Work to complete: Nothing should be left out: write out the whole listing exactly.

Given data:
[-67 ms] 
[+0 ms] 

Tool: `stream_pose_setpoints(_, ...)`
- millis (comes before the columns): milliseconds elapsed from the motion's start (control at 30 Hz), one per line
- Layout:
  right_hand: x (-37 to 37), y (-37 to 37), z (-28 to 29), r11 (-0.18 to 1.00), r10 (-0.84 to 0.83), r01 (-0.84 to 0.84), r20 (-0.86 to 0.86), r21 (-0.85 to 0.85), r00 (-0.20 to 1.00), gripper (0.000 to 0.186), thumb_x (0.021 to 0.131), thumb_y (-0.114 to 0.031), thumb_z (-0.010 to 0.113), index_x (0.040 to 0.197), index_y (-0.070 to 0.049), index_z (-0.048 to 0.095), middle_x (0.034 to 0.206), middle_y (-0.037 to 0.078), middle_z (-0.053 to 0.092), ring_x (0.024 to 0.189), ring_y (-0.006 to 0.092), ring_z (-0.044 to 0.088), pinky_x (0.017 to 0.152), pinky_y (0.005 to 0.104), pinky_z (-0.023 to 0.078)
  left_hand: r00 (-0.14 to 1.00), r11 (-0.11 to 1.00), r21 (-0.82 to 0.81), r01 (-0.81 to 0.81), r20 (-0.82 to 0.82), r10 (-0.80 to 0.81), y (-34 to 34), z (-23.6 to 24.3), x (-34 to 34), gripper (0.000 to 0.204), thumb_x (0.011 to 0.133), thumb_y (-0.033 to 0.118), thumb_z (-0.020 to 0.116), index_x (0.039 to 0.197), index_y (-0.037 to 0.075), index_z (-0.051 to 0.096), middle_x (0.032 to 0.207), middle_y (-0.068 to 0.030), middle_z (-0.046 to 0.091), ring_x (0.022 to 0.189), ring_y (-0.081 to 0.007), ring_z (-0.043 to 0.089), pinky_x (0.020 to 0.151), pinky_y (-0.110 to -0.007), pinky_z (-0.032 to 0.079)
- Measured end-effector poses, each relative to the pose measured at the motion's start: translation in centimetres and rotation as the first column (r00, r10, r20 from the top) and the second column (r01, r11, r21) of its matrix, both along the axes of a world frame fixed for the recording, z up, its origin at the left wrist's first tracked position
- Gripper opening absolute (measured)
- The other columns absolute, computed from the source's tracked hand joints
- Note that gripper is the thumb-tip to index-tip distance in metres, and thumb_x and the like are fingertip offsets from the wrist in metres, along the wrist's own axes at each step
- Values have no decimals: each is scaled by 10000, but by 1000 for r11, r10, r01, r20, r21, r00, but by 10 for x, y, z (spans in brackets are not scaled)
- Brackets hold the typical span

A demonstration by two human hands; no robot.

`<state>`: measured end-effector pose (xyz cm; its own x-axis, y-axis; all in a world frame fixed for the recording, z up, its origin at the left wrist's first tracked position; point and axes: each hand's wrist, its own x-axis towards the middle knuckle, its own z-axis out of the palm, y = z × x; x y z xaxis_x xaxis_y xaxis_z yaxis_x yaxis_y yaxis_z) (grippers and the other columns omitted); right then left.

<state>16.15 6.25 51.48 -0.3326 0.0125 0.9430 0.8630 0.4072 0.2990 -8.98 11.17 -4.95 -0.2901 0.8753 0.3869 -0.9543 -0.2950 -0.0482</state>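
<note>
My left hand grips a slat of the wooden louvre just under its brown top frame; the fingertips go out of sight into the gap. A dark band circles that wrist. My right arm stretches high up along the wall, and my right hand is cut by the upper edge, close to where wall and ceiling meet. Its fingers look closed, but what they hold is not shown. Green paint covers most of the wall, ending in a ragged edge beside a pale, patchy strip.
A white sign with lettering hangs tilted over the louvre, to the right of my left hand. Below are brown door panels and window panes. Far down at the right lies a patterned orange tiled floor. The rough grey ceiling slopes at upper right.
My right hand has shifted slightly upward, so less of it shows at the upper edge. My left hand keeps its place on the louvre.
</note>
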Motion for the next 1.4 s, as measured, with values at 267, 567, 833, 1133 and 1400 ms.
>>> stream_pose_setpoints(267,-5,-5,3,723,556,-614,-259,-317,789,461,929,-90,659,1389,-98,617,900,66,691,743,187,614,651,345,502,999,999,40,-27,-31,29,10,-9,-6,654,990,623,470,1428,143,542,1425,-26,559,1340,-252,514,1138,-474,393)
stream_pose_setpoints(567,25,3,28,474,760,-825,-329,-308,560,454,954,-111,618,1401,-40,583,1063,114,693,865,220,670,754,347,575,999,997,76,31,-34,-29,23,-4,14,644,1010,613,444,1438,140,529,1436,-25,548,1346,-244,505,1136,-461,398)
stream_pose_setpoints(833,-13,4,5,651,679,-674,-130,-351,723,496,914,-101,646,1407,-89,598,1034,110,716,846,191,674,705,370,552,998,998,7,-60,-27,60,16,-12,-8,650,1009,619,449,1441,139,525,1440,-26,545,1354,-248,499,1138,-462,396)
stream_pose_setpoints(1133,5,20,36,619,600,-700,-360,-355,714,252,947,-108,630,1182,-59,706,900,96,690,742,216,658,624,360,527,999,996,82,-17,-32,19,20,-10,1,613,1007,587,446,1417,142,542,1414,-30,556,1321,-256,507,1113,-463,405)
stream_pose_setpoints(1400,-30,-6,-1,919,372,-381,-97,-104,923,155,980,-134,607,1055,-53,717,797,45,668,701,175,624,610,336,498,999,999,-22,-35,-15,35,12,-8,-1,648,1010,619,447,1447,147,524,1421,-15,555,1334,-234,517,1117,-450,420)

Result of this exercise:
[-67 ms] 
[+0 ms] 

Tool: `stream_pose_setpoints(_, ...)`
- millis (comes before the columns): milliseconds elapsed from the motion's start (control at 30 Hz), one per line
- Layout:
  right_hand: x (-37 to 37), y (-37 to 37), z (-28 to 29), r11 (-0.18 to 1.00), r10 (-0.84 to 0.83), r01 (-0.84 to 0.84), r20 (-0.86 to 0.86), r21 (-0.85 to 0.85), r00 (-0.20 to 1.00), gripper (0.000 to 0.186), thumb_x (0.021 to 0.131), thumb_y (-0.114 to 0.031), thumb_z (-0.010 to 0.113), index_x (0.040 to 0.197), index_y (-0.070 to 0.049), index_z (-0.048 to 0.095), middle_x (0.034 to 0.206), middle_y (-0.037 to 0.078), middle_z (-0.053 to 0.092), ring_x (0.024 to 0.189), ring_y (-0.006 to 0.092), ring_z (-0.044 to 0.088), pinky_x (0.017 to 0.152), pinky_y (0.005 to 0.104), pinky_z (-0.023 to 0.078)
  left_hand: r00 (-0.14 to 1.00), r11 (-0.11 to 1.00), r21 (-0.82 to 0.81), r01 (-0.81 to 0.81), r20 (-0.82 to 0.82), r10 (-0.80 to 0.81), y (-34 to 34), z (-23.6 to 24.3), x (-34 to 34), gripper (0.000 to 0.204), thumb_x (0.011 to 0.133), thumb_y (-0.033 to 0.118), thumb_z (-0.020 to 0.116), index_x (0.039 to 0.197), index_y (-0.037 to 0.075), index_z (-0.051 to 0.096), middle_x (0.032 to 0.207), middle_y (-0.068 to 0.030), middle_z (-0.046 to 0.091), ring_x (0.022 to 0.189), ring_y (-0.081 to 0.007), ring_z (-0.043 to 0.089), pinky_x (0.020 to 0.151), pinky_y (-0.110 to -0.007), pinky_z (-0.032 to 0.079)
- Measured end-effector poses, each relative to the pose measured at the motion's start: translation in centimetres and rotation as the first column (r00, r10, r20 from the top) and the second column (r01, r11, r21) of its matrix, both along the axes of a world frame fixed for the recording, z up, its origin at the left wrist's first tracked position
- Gripper opening absolute (measured)
- The other columns absolute, computed from the source's tracked hand joints
- Note that gripper is the thumb-tip to index-tip distance in metres, and thumb_x and the like are fingertip offsets from the wrist in metres, along the wrist's own axes at each step
- Values have no decimals: each is scaled by 10000, but by 1000 for r11, r10, r01, r20, r21, r00, but by 10 for x, y, z (spans in brackets are not scaled)
- Brackets hold the typical span

A demonstration by two human hands; no robot.

`<state>`: measured end-effector pose (xyz cm; its own x-axis, y-axis; all in a world frame fixed for the recording, z up, its origin at the left wrist's first tracked position; point and axes: each hand's wrist, its own x-axis towards the middle knuckle, its own z-axis out of the palm, y = z × x; x y z xaxis_x xaxis_y xaxis_z yaxis_x yaxis_y yaxis_z) (grippers and the other columns omitted); right then left.

<state>16.15 6.25 51.48 -0.3326 0.0125 0.9430 0.8630 0.4072 0.2990 -8.98 11.17 -4.95 -0.2901 0.8753 0.3869 -0.9543 -0.2950 -0.0482</state>
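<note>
My left hand grips a slat of the wooden louvre just under its brown top frame; the fingertips go out of sight into the gap. A dark band circles that wrist. My right arm stretches high up along the wall, and my right hand is cut by the upper edge, close to where wall and ceiling meet. Its fingers look closed, but what they hold is not shown. Green paint covers most of the wall, ending in a ragged edge beside a pale, patchy strip.
A white sign with lettering hangs tilted over the louvre, to the right of my left hand. Below are brown door panels and window panes. Far down at the right lies a patterned orange tiled floor. The rough grey ceiling slopes at upper right.
My right hand has shifted slightly upward, so less of it shows at the upper edge. My left hand keeps its place on the louvre.
</note>
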Motion for the next 1.4 s, as measured, with values at 267, 567, 833, 1133 and 1400 ms.
>>> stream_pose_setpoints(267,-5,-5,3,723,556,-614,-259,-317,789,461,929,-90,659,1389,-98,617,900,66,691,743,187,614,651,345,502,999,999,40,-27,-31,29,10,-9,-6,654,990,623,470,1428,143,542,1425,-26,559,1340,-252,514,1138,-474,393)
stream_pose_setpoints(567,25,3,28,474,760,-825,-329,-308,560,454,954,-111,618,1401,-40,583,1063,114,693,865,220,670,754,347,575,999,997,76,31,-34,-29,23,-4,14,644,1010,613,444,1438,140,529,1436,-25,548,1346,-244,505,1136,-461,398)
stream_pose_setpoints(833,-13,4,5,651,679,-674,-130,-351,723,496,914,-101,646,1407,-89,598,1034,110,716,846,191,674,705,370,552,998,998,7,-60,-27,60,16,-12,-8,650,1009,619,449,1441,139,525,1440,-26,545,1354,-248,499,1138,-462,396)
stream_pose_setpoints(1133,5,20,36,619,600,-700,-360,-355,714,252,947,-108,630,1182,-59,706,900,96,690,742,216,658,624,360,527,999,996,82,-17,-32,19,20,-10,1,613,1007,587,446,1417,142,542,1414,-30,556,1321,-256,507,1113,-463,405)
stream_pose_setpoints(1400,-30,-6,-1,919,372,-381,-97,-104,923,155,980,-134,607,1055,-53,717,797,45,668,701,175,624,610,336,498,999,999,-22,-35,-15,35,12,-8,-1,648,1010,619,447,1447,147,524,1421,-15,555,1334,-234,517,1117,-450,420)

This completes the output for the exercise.